Problem to work on: The output should contain the listing word for word and no pictures.

Provided information:
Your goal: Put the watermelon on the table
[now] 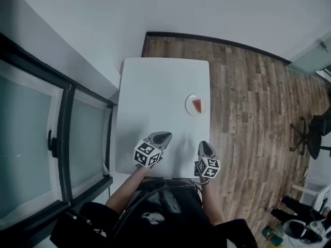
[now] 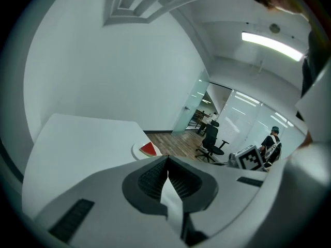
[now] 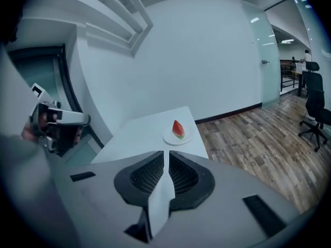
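Observation:
A red watermelon slice (image 1: 197, 105) stands on a small white plate (image 1: 190, 104) near the right edge of the white table (image 1: 155, 92). Both gripper views show it ahead: the slice (image 2: 150, 149) and the slice (image 3: 178, 129) on its plate (image 3: 169, 138). My left gripper (image 1: 164, 136) hovers over the table's near part, jaws together and empty (image 2: 167, 159). My right gripper (image 1: 205, 145) hangs near the front right corner, short of the plate. Its jaws (image 3: 165, 153) stand a narrow slit apart with nothing between them.
A glass partition with dark frames (image 1: 62, 133) runs along the table's left. Wooden floor (image 1: 248, 97) lies to the right, with an office chair (image 1: 313, 133) and a person (image 1: 297, 226) farther off. White walls close the back.

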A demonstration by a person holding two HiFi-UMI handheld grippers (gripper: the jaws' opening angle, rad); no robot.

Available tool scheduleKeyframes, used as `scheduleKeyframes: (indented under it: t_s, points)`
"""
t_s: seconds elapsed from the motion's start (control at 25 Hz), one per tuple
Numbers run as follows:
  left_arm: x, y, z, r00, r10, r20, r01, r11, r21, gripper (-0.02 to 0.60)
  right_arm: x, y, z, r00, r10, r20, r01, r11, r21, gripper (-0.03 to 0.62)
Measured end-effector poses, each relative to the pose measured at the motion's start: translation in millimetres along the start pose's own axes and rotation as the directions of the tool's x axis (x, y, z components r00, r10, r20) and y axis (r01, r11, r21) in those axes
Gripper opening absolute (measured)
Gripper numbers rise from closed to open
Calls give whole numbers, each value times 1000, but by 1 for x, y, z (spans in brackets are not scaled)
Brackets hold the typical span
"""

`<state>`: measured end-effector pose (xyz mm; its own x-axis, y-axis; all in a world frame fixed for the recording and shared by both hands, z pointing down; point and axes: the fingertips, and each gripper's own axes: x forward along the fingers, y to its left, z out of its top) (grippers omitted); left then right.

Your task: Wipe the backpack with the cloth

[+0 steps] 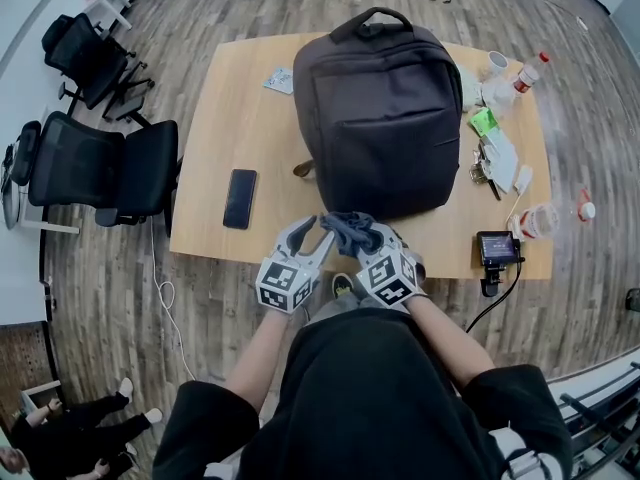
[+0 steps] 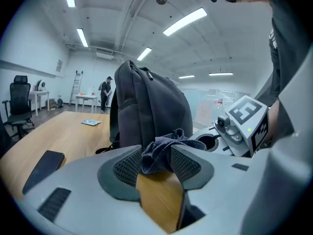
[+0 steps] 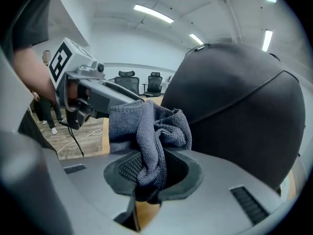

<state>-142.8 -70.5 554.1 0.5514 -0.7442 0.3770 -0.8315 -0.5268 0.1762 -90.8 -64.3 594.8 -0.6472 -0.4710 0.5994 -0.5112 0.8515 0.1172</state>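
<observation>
A dark grey backpack (image 1: pixel 380 118) stands on the wooden table (image 1: pixel 235 133), filling the right gripper view (image 3: pixel 234 111) and rising behind the jaws in the left gripper view (image 2: pixel 146 116). A dark blue-grey cloth (image 1: pixel 350 230) hangs bunched at the table's near edge, just in front of the backpack. My right gripper (image 1: pixel 367 239) is shut on the cloth (image 3: pixel 146 131), which drapes down between its pads. My left gripper (image 1: pixel 312 236) is beside it on the left, jaws wide, with the cloth's other end (image 2: pixel 159 153) lying loosely between them.
A black phone (image 1: pixel 240 198) lies left of the backpack and a small packet (image 1: pixel 279 80) behind it. Bottles, cups and papers (image 1: pixel 500 98) crowd the table's right end, with a small screen device (image 1: pixel 497 248) at the front right edge. Office chairs (image 1: pixel 100 168) stand left of the table.
</observation>
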Motion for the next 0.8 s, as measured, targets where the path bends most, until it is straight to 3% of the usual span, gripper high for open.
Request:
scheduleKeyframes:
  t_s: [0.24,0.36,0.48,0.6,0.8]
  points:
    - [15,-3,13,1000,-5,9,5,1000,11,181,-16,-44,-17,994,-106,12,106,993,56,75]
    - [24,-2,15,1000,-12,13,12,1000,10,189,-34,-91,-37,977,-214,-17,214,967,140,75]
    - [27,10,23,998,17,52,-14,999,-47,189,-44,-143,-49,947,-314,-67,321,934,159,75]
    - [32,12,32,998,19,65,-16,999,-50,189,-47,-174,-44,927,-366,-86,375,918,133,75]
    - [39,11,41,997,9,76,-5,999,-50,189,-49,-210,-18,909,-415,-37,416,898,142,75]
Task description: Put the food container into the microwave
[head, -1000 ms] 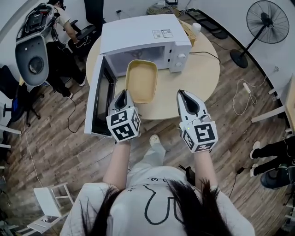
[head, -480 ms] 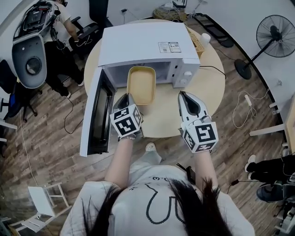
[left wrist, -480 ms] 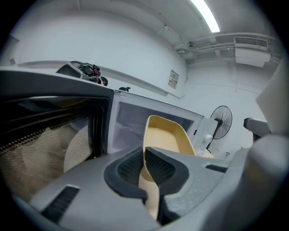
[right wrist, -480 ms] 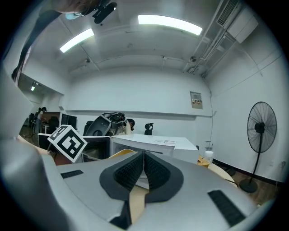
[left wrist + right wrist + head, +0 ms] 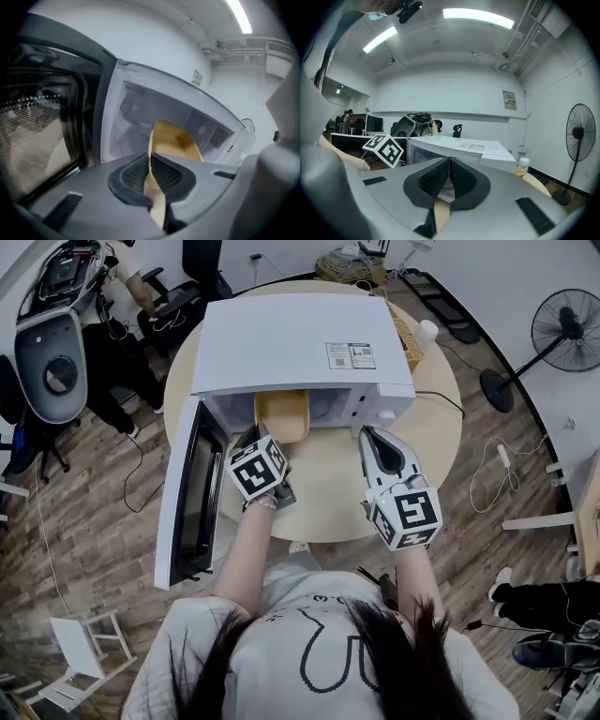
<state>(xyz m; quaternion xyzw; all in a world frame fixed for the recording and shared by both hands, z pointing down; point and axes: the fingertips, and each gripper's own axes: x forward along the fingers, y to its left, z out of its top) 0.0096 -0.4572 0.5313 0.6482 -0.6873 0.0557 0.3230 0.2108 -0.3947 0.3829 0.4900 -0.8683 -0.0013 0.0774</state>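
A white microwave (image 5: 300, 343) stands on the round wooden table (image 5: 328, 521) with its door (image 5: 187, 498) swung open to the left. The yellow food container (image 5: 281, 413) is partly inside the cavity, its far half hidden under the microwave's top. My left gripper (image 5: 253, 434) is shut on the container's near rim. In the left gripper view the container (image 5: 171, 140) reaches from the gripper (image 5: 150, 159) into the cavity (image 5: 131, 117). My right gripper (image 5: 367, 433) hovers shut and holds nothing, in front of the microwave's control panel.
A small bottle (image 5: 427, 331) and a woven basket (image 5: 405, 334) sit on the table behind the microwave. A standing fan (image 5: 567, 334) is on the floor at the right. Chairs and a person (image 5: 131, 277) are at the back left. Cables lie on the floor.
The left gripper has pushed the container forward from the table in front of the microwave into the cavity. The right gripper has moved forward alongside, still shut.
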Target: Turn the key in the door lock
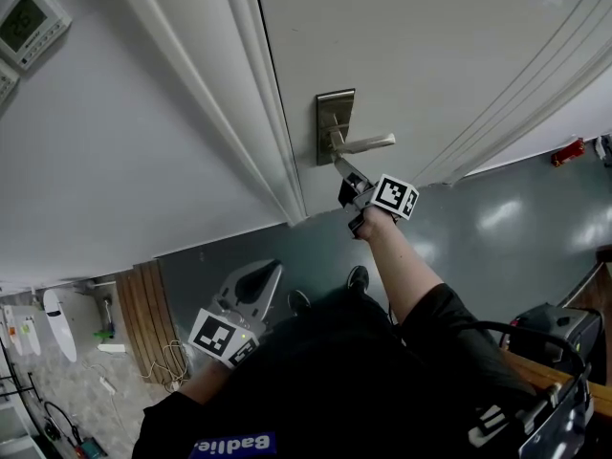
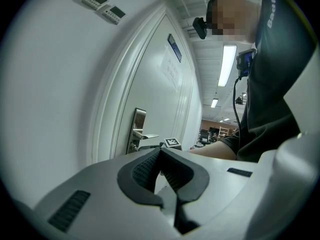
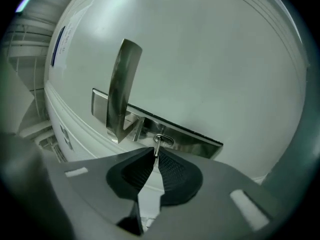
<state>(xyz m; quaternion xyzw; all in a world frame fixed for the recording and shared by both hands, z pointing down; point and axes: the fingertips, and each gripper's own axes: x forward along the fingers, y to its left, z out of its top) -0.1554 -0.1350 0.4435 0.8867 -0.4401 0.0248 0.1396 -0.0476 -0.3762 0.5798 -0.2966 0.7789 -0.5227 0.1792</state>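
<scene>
The right gripper [image 3: 154, 155] pinches the key [image 3: 157, 146], which sits in the lock [image 3: 164, 140] on the metal plate [image 3: 200, 141] beside the handle [image 3: 122, 84]; the left gripper [image 2: 160, 153], well apart, is pressed together and empty

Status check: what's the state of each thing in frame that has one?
Door: shut in its frame.
Handle: level, not pressed.
Key: in the lock.
Right tongs: shut on key.
Left tongs: shut, empty, away from door.
</scene>
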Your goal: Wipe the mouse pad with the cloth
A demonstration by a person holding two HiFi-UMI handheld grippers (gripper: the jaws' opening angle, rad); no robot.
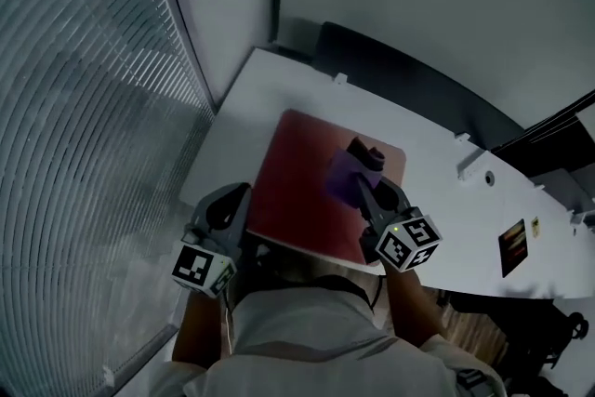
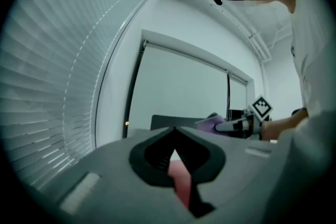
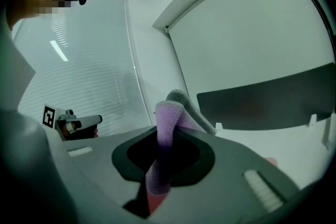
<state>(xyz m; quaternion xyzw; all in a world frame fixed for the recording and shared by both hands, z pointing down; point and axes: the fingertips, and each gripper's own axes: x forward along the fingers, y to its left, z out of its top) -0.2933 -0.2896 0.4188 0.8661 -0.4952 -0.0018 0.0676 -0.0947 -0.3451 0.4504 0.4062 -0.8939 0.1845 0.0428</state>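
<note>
A red mouse pad [image 1: 297, 200] lies on the white table [image 1: 437, 200], its near edge towards me. My right gripper [image 1: 359, 178] hovers over the pad's right half, shut on a purple cloth [image 1: 341, 172]. The right gripper view shows the cloth [image 3: 167, 123] bunched and sticking up from between the jaws of that gripper [image 3: 160, 168]. My left gripper [image 1: 244, 218] sits at the pad's near left edge, jaws together. Only a thin red strip of pad [image 2: 181, 186] shows through the slit in the left gripper [image 2: 176, 136]. From there the cloth [image 2: 210, 123] is visible at the right.
Window blinds [image 1: 84, 107] fill the left side, close to the table's left edge. A dark panel [image 1: 409, 79] runs along the table's far side. A small dark card [image 1: 513, 246] and white fittings [image 1: 472, 165] lie on the table's right part. Cables [image 1: 558, 121] hang at far right.
</note>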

Solution to the problem:
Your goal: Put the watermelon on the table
[now] 
[now] 
[now] 
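Observation:
A red watermelon slice (image 1: 197, 105) stands on a small white plate (image 1: 190, 104) near the right edge of the white table (image 1: 155, 92). Both gripper views show it ahead: the slice (image 2: 150, 149) and the slice (image 3: 178, 129) on its plate (image 3: 169, 138). My left gripper (image 1: 164, 136) hovers over the table's near part, jaws together and empty (image 2: 167, 159). My right gripper (image 1: 205, 145) hangs near the front right corner, short of the plate. Its jaws (image 3: 165, 153) stand a narrow slit apart with nothing between them.
A glass partition with dark frames (image 1: 62, 133) runs along the table's left. Wooden floor (image 1: 248, 97) lies to the right, with an office chair (image 1: 313, 133) and a person (image 1: 297, 226) farther off. White walls close the back.
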
A demonstration by a person holding two HiFi-UMI handheld grippers (gripper: the jaws' opening angle, rad); no robot.

Available tool scheduleKeyframes, used as `scheduleKeyframes: (indented under it: t_s, points)`
"""
t_s: seconds elapsed from the motion's start (control at 25 Hz), one per tuple
Numbers run as follows:
  left_arm: x, y, z, r00, r10, r20, r01, r11, r21, gripper (-0.02 to 0.60)
  right_arm: x, y, z, r00, r10, r20, r01, r11, r21, gripper (-0.03 to 0.62)
Measured end-effector poses, each relative to the pose measured at the motion's start: translation in millimetres along the start pose's own axes and rotation as the directions of the tool's x axis (x, y, z components r00, r10, r20) and y axis (r01, r11, r21) in those axes
Gripper opening absolute (measured)
Gripper numbers rise from closed to open
Calls give whole numbers, each value times 1000, but by 1 for x, y, z (spans in brackets are not scaled)
Brackets hold the typical span
"""

`<state>`: measured end-effector pose (xyz mm; its own x-axis, y-axis; all in a world frame fixed for the recording and shared by both hands, z pointing down; point and axes: the fingertips, and each gripper's own axes: x forward along the fingers, y to its left, z out of its top) (grippers omitted); left then right.

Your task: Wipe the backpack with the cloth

[+0 steps] 
[+0 steps] 
[+0 steps] 

<state>-142.8 -70.5 554.1 0.5514 -0.7442 0.3770 -0.8315 -0.5268 0.1762 -90.8 -64.3 594.8 -0.6472 -0.4710 0.5994 -0.5112 0.8515 0.1172</state>
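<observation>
A dark grey backpack (image 1: pixel 380 118) stands on the wooden table (image 1: pixel 235 133), filling the right gripper view (image 3: pixel 234 111) and rising behind the jaws in the left gripper view (image 2: pixel 146 116). A dark blue-grey cloth (image 1: pixel 350 230) hangs bunched at the table's near edge, just in front of the backpack. My right gripper (image 1: pixel 367 239) is shut on the cloth (image 3: pixel 146 131), which drapes down between its pads. My left gripper (image 1: pixel 312 236) is beside it on the left, jaws wide, with the cloth's other end (image 2: pixel 159 153) lying loosely between them.
A black phone (image 1: pixel 240 198) lies left of the backpack and a small packet (image 1: pixel 279 80) behind it. Bottles, cups and papers (image 1: pixel 500 98) crowd the table's right end, with a small screen device (image 1: pixel 497 248) at the front right edge. Office chairs (image 1: pixel 100 168) stand left of the table.
</observation>
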Motion for the next 0.8 s, as measured, targets where the path bends most, until it is straight to 3% of the usual span, gripper high for open.
Request:
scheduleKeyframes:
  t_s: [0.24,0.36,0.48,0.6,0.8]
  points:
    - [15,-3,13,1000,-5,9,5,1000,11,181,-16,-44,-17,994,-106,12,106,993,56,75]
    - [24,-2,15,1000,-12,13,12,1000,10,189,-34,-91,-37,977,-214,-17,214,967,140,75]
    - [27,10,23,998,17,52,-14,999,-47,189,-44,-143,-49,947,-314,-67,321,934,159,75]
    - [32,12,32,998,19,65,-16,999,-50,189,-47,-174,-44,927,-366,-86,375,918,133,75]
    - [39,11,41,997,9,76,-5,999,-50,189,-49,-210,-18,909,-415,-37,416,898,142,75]
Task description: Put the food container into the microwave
[head, -1000 ms] 
[head, -480 ms] 
[left wrist, -480 ms] 
[right wrist, -480 ms] 
[left wrist + right wrist + head, +0 ms] 
<state>(xyz m; quaternion xyzw; all in a world frame fixed for the recording and shared by both hands, z pointing down; point and axes: the fingertips, and each gripper's own axes: x forward along the fingers, y to its left, z out of its top) 0.0096 -0.4572 0.5313 0.6482 -0.6873 0.0557 0.3230 0.2108 -0.3947 0.3829 0.4900 -0.8683 -0.0013 0.0774</state>
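A white microwave (image 5: 300, 343) stands on the round wooden table (image 5: 328, 521) with its door (image 5: 187, 498) swung open to the left. The yellow food container (image 5: 281, 413) is partly inside the cavity, its far half hidden under the microwave's top. My left gripper (image 5: 253, 434) is shut on the container's near rim. In the left gripper view the container (image 5: 171, 140) reaches from the gripper (image 5: 150, 159) into the cavity (image 5: 131, 117). My right gripper (image 5: 367, 433) hovers shut and holds nothing, in front of the microwave's control panel.
A small bottle (image 5: 427, 331) and a woven basket (image 5: 405, 334) sit on the table behind the microwave. A standing fan (image 5: 567, 334) is on the floor at the right. Chairs and a person (image 5: 131, 277) are at the back left. Cables lie on the floor.
The left gripper has pushed the container forward from the table in front of the microwave into the cavity. The right gripper has moved forward alongside, still shut.
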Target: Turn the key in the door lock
<state>(xyz m; quaternion xyzw; all in a world frame fixed for the recording and shared by both hands, z pointing down; point and axes: the fingertips, and each gripper's own axes: x forward along the fingers, y to its left, z out of its top) -0.1554 -0.1350 0.4435 0.8867 -0.4401 0.0248 0.1396 -0.0476 -0.3762 0.5798 -0.2966 0.7789 -0.5227 0.1792</state>
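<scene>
The right gripper [image 3: 154, 155] pinches the key [image 3: 157, 146], which sits in the lock [image 3: 164, 140] on the metal plate [image 3: 200, 141] beside the handle [image 3: 122, 84]; the left gripper [image 2: 160, 153], well apart, is pressed together and empty

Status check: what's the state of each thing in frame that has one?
Door: shut in its frame.
Handle: level, not pressed.
Key: in the lock.
Right tongs: shut on key.
Left tongs: shut, empty, away from door.
</scene>
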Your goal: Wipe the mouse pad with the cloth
A demonstration by a person holding two HiFi-UMI handheld grippers (gripper: the jaws' opening angle, rad); no robot.
<state>(xyz m; quaternion xyzw; all in a world frame fixed for the recording and shared by both hands, z pointing down; point and axes: the fingertips, and each gripper's own axes: x forward along the fingers, y to its left, z out of its top) -0.2933 -0.2896 0.4188 0.8661 -0.4952 -0.0018 0.0676 -0.0947 -0.3451 0.4504 0.4062 -0.8939 0.1845 0.0428</state>
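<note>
A red mouse pad [image 1: 297, 200] lies on the white table [image 1: 437, 200], its near edge towards me. My right gripper [image 1: 359, 178] hovers over the pad's right half, shut on a purple cloth [image 1: 341, 172]. The right gripper view shows the cloth [image 3: 167, 123] bunched and sticking up from between the jaws of that gripper [image 3: 160, 168]. My left gripper [image 1: 244, 218] sits at the pad's near left edge, jaws together. Only a thin red strip of pad [image 2: 181, 186] shows through the slit in the left gripper [image 2: 176, 136]. From there the cloth [image 2: 210, 123] is visible at the right.
Window blinds [image 1: 84, 107] fill the left side, close to the table's left edge. A dark panel [image 1: 409, 79] runs along the table's far side. A small dark card [image 1: 513, 246] and white fittings [image 1: 472, 165] lie on the table's right part. Cables [image 1: 558, 121] hang at far right.
</note>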

This answer is now finished.